WORK ORDER | Extract the first line through the line containing "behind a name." from the listing below, exactly as written.

====================

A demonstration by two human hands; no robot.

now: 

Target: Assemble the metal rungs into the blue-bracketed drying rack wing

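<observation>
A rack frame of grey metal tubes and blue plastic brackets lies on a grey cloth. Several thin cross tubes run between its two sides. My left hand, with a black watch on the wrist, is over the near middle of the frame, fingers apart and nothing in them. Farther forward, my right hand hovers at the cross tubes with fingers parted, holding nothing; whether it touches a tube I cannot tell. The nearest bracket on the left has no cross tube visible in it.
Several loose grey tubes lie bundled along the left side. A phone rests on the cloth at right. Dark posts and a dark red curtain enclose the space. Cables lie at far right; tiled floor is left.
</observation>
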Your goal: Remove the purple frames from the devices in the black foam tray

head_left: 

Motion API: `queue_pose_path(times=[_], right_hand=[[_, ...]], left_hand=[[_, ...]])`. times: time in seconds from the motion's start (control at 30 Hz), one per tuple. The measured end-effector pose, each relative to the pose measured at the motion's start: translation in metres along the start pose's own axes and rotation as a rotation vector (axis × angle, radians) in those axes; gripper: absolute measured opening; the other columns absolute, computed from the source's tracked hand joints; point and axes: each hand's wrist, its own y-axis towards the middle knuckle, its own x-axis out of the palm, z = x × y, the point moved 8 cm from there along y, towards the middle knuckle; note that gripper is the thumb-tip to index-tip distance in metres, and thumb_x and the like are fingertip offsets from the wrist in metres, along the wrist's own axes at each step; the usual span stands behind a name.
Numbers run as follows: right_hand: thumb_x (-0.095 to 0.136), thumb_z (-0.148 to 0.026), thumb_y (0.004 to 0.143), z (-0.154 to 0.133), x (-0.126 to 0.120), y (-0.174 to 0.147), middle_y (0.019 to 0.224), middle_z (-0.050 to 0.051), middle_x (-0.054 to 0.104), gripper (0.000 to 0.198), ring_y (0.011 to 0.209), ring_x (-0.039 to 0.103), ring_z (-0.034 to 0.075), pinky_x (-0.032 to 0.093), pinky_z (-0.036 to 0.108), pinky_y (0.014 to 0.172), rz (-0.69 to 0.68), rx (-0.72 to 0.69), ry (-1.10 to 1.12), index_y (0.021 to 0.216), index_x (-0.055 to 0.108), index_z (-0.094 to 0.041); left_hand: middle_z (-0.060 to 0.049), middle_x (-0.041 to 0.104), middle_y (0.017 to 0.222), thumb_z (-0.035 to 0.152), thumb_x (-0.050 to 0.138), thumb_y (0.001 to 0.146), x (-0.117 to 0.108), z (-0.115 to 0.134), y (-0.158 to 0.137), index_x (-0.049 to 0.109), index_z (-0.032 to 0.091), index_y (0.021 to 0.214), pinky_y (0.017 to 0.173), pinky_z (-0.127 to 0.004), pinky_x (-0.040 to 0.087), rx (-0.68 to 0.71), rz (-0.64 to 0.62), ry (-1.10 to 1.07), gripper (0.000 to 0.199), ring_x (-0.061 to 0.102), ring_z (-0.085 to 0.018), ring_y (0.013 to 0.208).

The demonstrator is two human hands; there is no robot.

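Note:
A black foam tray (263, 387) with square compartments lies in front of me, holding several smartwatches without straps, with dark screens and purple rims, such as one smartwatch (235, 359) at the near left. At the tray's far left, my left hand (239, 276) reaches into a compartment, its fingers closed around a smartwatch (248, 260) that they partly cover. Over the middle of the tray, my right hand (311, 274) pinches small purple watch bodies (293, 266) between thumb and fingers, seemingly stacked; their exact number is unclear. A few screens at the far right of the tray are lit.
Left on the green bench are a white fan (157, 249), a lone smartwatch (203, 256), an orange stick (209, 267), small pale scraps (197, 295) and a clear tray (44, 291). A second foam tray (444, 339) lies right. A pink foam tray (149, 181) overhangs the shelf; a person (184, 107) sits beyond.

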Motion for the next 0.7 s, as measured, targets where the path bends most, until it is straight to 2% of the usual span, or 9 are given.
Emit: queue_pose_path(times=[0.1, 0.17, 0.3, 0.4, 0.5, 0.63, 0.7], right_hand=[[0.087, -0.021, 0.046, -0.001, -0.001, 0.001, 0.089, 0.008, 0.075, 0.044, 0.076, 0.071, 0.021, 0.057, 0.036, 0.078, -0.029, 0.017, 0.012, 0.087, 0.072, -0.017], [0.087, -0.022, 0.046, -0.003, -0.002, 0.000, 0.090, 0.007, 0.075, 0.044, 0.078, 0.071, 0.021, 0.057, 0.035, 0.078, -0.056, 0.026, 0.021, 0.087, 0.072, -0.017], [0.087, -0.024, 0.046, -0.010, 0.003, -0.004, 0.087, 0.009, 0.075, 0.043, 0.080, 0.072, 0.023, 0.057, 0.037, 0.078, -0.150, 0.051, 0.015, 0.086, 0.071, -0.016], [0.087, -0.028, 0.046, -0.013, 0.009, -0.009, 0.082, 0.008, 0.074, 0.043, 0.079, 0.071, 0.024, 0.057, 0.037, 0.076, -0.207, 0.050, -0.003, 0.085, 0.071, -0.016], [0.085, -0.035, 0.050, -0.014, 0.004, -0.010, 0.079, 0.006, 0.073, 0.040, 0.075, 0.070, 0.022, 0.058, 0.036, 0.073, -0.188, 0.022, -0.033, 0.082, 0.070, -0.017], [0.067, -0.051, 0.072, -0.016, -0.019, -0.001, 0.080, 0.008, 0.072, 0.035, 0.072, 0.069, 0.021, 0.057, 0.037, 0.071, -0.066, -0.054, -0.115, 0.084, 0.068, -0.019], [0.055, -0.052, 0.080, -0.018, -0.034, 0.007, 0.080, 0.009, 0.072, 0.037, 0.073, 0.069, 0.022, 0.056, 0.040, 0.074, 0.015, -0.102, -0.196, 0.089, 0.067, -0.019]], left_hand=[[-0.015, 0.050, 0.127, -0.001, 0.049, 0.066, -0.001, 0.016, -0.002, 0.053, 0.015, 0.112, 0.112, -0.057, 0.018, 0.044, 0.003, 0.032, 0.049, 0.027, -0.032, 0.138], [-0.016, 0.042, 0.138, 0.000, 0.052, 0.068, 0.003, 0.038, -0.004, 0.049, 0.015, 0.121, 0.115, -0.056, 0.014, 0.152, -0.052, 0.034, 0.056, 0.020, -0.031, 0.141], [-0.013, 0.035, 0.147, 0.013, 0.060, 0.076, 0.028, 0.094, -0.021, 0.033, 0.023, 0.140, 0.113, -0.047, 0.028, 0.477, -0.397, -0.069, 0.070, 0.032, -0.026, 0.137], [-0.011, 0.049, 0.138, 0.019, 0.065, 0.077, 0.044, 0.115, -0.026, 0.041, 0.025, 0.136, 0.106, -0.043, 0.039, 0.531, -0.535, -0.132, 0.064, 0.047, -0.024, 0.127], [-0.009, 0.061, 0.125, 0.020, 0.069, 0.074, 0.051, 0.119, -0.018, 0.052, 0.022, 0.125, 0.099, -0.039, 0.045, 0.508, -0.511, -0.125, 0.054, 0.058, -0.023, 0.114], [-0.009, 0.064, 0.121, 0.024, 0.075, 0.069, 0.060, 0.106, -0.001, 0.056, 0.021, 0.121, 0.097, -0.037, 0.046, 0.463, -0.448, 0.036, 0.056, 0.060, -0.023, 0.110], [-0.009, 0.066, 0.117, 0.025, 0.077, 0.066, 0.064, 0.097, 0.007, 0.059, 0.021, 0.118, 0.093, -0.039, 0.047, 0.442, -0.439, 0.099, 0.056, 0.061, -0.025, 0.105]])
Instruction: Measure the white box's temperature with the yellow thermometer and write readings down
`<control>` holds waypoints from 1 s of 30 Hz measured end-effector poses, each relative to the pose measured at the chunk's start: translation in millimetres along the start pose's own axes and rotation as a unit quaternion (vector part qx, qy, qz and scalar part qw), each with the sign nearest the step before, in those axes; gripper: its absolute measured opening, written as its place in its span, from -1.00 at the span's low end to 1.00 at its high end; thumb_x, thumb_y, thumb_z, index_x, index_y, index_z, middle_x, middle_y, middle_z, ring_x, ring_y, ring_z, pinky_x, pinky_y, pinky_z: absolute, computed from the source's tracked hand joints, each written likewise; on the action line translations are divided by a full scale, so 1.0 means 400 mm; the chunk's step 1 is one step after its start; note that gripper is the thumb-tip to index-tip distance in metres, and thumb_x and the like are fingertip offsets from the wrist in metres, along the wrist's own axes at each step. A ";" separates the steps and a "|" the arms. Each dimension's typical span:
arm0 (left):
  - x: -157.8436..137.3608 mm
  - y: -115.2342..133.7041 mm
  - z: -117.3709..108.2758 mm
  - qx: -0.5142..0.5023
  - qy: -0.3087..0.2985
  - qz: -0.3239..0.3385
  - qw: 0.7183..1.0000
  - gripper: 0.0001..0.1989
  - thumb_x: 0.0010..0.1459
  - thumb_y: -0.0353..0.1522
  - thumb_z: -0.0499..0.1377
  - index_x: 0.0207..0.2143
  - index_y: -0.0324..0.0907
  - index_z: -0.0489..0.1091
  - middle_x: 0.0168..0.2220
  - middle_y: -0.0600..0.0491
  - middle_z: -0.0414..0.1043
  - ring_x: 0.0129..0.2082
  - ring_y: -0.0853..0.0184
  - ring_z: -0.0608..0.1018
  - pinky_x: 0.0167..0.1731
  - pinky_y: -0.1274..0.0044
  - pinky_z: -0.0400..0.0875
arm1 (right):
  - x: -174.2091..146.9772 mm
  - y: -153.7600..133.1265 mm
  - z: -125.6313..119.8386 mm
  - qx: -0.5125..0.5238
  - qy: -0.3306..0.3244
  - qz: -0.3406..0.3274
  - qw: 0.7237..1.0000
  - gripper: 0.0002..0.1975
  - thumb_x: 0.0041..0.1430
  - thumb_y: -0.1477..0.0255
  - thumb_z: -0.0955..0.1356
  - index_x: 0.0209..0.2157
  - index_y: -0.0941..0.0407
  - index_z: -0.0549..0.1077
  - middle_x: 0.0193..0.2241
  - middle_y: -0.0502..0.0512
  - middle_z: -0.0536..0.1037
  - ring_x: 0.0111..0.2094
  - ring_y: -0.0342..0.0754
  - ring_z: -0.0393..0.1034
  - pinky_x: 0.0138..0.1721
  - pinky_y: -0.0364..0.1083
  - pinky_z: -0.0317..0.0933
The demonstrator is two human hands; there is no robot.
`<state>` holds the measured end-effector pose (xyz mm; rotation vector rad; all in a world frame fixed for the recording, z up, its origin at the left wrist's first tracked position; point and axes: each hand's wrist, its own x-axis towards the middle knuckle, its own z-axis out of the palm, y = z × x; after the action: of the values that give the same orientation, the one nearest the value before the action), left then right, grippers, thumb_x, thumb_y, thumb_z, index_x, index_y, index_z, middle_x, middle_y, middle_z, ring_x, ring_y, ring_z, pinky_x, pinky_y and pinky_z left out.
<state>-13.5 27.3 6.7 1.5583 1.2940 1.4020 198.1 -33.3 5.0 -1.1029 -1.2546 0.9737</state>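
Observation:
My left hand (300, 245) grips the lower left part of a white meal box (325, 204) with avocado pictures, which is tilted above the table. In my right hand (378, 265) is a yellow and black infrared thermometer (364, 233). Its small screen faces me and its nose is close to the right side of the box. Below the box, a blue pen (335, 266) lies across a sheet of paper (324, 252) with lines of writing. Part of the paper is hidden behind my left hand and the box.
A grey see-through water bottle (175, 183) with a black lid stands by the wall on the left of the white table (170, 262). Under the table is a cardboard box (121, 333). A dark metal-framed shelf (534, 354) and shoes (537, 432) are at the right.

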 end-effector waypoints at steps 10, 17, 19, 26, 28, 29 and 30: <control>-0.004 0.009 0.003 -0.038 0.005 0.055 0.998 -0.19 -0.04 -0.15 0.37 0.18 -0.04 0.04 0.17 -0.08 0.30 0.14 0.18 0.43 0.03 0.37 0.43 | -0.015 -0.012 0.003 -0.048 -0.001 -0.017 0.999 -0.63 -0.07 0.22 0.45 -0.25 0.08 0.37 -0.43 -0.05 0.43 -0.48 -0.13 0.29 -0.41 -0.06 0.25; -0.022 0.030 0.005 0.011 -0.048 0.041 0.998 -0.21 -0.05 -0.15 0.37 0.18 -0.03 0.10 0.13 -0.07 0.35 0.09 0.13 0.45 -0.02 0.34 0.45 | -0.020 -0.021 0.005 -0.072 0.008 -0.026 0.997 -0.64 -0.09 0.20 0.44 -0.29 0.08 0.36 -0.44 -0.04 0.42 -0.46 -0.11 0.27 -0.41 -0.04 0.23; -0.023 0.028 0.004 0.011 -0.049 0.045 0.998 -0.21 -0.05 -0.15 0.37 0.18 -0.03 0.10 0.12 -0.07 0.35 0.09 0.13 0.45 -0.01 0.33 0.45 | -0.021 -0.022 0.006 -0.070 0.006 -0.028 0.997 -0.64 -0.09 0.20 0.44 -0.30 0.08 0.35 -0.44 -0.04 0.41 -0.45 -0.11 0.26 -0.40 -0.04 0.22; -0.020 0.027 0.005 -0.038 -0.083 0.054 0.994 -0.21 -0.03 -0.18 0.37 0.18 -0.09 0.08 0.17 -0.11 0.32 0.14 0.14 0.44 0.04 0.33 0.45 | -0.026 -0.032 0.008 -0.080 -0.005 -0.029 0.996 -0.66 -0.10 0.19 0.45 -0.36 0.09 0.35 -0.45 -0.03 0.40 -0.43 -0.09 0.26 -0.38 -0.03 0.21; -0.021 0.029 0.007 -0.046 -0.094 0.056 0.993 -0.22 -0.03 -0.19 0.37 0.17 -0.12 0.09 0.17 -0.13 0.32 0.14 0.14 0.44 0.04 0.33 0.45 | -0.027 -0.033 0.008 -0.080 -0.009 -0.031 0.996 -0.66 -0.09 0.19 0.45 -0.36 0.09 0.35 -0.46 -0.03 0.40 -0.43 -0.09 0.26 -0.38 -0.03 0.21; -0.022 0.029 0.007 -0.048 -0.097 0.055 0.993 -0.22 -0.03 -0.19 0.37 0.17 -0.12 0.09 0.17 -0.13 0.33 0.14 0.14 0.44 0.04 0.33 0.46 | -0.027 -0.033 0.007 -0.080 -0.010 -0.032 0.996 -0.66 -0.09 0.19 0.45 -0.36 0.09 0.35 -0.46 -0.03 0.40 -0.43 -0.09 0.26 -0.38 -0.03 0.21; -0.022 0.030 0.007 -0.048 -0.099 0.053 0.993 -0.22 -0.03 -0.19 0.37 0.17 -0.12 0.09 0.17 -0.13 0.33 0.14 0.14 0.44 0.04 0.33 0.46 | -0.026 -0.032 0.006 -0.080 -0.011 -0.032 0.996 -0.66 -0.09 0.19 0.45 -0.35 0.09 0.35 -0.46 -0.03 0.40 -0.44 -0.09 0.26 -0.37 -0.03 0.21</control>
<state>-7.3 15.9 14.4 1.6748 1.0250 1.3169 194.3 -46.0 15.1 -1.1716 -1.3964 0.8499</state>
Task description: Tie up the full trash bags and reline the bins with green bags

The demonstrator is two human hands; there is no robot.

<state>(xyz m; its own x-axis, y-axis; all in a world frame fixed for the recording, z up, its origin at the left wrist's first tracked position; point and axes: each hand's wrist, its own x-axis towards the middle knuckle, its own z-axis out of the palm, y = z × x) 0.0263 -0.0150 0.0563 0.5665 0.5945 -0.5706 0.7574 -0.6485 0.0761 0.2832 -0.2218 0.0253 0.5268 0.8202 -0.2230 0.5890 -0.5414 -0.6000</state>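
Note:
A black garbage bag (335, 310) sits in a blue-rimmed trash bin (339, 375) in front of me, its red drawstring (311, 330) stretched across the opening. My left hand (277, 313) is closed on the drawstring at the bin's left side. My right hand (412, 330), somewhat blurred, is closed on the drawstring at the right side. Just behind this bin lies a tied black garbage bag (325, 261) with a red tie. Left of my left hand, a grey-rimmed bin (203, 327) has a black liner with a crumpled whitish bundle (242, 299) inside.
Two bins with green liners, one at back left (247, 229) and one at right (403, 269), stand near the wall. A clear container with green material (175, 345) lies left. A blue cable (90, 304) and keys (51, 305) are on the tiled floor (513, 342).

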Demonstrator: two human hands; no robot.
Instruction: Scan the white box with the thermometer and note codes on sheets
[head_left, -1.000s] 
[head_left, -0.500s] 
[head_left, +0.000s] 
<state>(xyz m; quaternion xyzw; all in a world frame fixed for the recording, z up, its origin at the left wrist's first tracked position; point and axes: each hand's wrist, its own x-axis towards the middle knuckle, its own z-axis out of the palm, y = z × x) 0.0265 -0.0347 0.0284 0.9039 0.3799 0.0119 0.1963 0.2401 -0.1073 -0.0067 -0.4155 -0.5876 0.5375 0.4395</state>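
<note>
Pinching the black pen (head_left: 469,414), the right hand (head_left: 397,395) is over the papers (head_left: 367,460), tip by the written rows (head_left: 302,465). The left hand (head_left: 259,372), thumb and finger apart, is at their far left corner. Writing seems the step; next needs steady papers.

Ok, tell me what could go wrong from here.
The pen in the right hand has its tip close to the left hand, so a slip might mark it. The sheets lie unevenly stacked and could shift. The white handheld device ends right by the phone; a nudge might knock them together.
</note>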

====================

RESULT BELOW |
A demonstration by two human hands; no robot.

now: 

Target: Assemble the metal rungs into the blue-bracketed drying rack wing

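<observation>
A rack frame of grey metal tubes and blue plastic brackets lies on a grey cloth. Several thin cross tubes run between its two sides. My left hand, with a black watch on the wrist, is over the near middle of the frame, fingers apart and nothing in them. Farther forward, my right hand hovers at the cross tubes with fingers parted, holding nothing; whether it touches a tube I cannot tell. The nearest bracket on the left has no cross tube visible in it.
Several loose grey tubes lie bundled along the left side. A phone rests on the cloth at right. Dark posts and a dark red curtain enclose the space. Cables lie at far right; tiled floor is left.
</observation>
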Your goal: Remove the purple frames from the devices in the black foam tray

head_left: 

Motion API: `queue_pose_path(times=[_], right_hand=[[_, ...]], left_hand=[[_, ...]])`. times: time in seconds from the motion's start (control at 30 Hz), one per tuple. The measured end-effector pose, each relative to the pose measured at the motion's start: translation in metres along the start pose's own axes and rotation as a rotation vector (axis × angle, radians) in those axes; gripper: absolute measured opening; the other columns absolute, computed from the source's tracked hand joints; point and axes: each hand's wrist, its own y-axis towards the middle knuckle, its own x-axis out of the palm, z = x × y, the point moved 8 cm from there along y, towards the middle knuckle; note that gripper is the thumb-tip to index-tip distance in metres, and thumb_x and the like are fingertip offsets from the wrist in metres, along the wrist's own axes at each step; the usual span stands behind a name.

This exercise requires no additional answer.